Another method which is fast - but wastes more energy unless you have a powered trimmer: size and trim all of the brass to your desired spec and rack them. Any which didn’t get trimmed will be obvious by the tarnished mouth, rather than fresh cut brass. If your brass is too clean, rack them and roll an ink roller or press an ink pad onto the rack to give witness fluid to your mouths. I prefer the former above because I only trim what is in spec, which is the greater time vacuum in my set up.
 
They are all brass. No brass on cutter. Tried a couple different headstamps and they all feel the same. I noticed that the S&B cases I am trimming first all start at about 1.145 and I'm trimming to 1.142 so it's just the last couple thou that are taking such effort. When I start with a case at 1.15 it trims the excess quickly then slows down the last couple thou. I wonder if I'm expecting too much from the trimmer and should adjust it out a little.
 
It only takes a few plated brass to dull your cutter a fair amount. I learned this with my Lee trimmer system. Then the rest of the brass will trim slow. I load my DEWC to just be a bump out of the case mouth (double fingernail width of bullet wall showing above case mouth on most rounds) and use what taper crimp I get with my seater die so I do not work the case mouths excessively. I do not use hot loads and find that bullet tension holds things together without bullets pulling so I find no need to trim/crimp mine. Sounds like a lot of extra work to go through for a few hundred odd bullets. I would just sort a couple hundred cases with the same length out and load those over till the bullets were gone.
 
What are you guys using to trim pistol brass? In my time, I've never seen anyone do it, nor have I seen any parts listed to do it... like dies for any trimmer I own. It's all necked rifle stuff. Maybe I just never paid enough attention.
 
What are you guys using to trim pistol brass? In my time, I've never seen anyone do it, nor have I seen any parts listed to do it... like dies for any trimmer I own. It's all necked rifle stuff. Maybe I just never paid enough attention.
No, you just realized for 38 spl it is a waste of time.....:thumbup:
 
What are you guys using to trim pistol brass? In my time, I've never seen anyone do it, nor have I seen any parts listed to do it... like dies for any trimmer I own. It's all necked rifle stuff. Maybe I just never paid enough attention.
I'm using the Lyman E-Zee Trimmer; available at Amazon, Midway, or Brownells

https://www.amazon.com/Lyman-Zee-Trimmer-Handgun-7821892/dp/B00AU6C9JE
https://www.midwayusa.com/product/1012883614/lyman-e-zee-trim-hand-case-trimmer-handgun-set
https://www.brownells.com/reloading...ng/case-trimmers/e-zee-trimmer-prod55618.aspx
 
What are you guys using to trim pistol brass? In my time, I've never seen anyone do it
I use this for revolver brass, https://ads.midwayusa.com/product/7...MI1_6a4ZLb4AIV6B-tBh221gKrEAQYASABEgLMEvD_BwE
The times they are a changing.
Most newer revolver brass can vary over .01" after sizing, while acp brass is close enough for me as it head spaces on the case mouth. I'm guessing that revolver brass that head spaces of the rim does not need to be as precise. With more recent factory crimps that are not effected by case length variations, manufactures no longer require consistent case lengths for revolver cases.
 
What are you guys using to trim pistol brass? In my time, I've never seen anyone do it, nor have I seen any parts listed to do it... like dies for any trimmer I own. It's all necked rifle stuff. Maybe I just never paid enough attention.
This is my setup.
 
I use 3 different case trimmers. 1 lyman case trimmer and 2 forster case trimmers. All 3 work for trimming cases but the forster's are head and shoulder above the lyman trimmer.
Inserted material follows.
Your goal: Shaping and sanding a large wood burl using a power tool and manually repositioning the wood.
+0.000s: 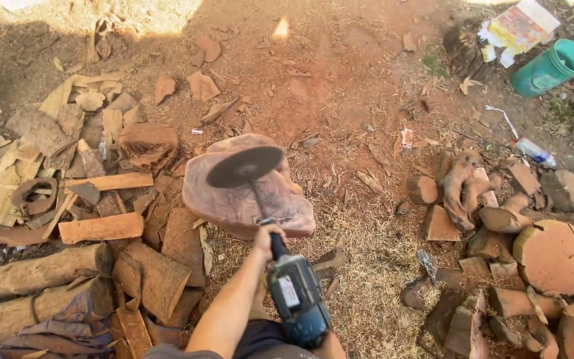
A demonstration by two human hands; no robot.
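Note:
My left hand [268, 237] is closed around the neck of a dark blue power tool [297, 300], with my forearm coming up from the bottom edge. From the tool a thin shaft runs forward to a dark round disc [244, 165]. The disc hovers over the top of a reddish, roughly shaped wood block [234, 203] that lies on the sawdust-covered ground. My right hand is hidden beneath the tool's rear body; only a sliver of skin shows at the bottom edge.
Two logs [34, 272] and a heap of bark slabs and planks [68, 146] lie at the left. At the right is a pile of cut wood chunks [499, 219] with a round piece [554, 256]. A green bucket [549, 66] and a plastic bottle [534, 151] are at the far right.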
I put the hp in these 230gr hollow based swc's (keith design 429422) 44cal cast bullets turning them into a 210gr hp hb swc using the forster hp tool. The bullets are designed for a snubnosed 44spl/1000fps load.
FTFbMo6.jpg
 
Those look like they work! Cool
Ya, actually they're pretty impressive. A side view shows not only does the hp expand, the base/body/lube grove of the bullet compresses and expands also.
Swqedh0.jpg

Without getting into thread drift:
That compression you see is the foundation/mechanics of a cast bullet. And goes to the core/heart of what makes an accurate bullet/load combo.